Although I can find no evidence that H.P.Lovecraft understood French, he was accomplished enough in Latin to translate texts and, judging by this letter cited in Classical Traditions in Modern Fantasy, not unfamiliar with the spoken language either:
Latin and Greek were my delight - although I had long-standing feud
with teachers of the former over pronunciation. My grandfather had
previously taught me a great deal of Latin, using the traditional
English pronunciation taught in his day, but at school I was expected
to follow the "Roman method"...
Lovecraft started learning Latin from his grandfather in 1898 when he was eight years old. By 1902 (by S. T. Joshi's estimate), he had translated "the first eighty-eight lines of Ovid’s Metamorphoses." He also had at least some knowledge of Greek as An H. P. Lovecraft Encyclopedia (p209) says
HPL’s surviving juvenile poetry consists largely of imitations or
translations of Greek and Latin epics
(note: this thread says Joshi describes Lovecraft's Greek as rubbish, but I've been unable to confirm this)

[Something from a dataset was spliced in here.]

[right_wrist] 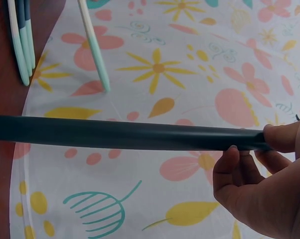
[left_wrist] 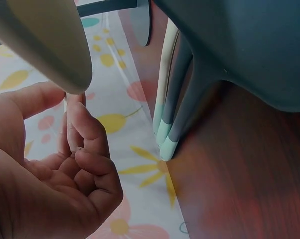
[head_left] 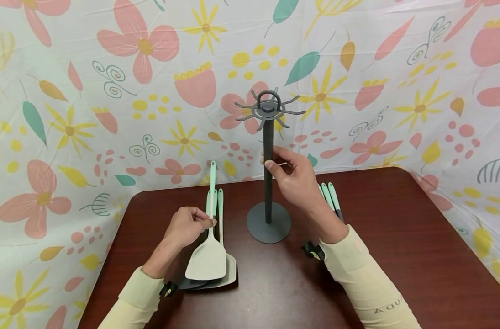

Joshi, in A Visionary and A Dreamer: H. P. Lovecraft in his Time, further states:
In 1908 Lovecraft stood at the threshold of adulthood: he was doing
reasonably well at Hope Street High School, he had become prodigiously
learned in chemistry, geography, astronomy, and meteorology, and he
was accomplished in belles-lettres as a Latinist, poet, and fiction
writer.
Franz Rottensteiner, in a review of another Joshi book, H.P. Lovecraft: The Decline of the West, casts some doubt as the extent of Lovecraft's Latin, but at the same time indicates some knowledge of Spanish:
He had almost no formal education and was almost entirely self-taught.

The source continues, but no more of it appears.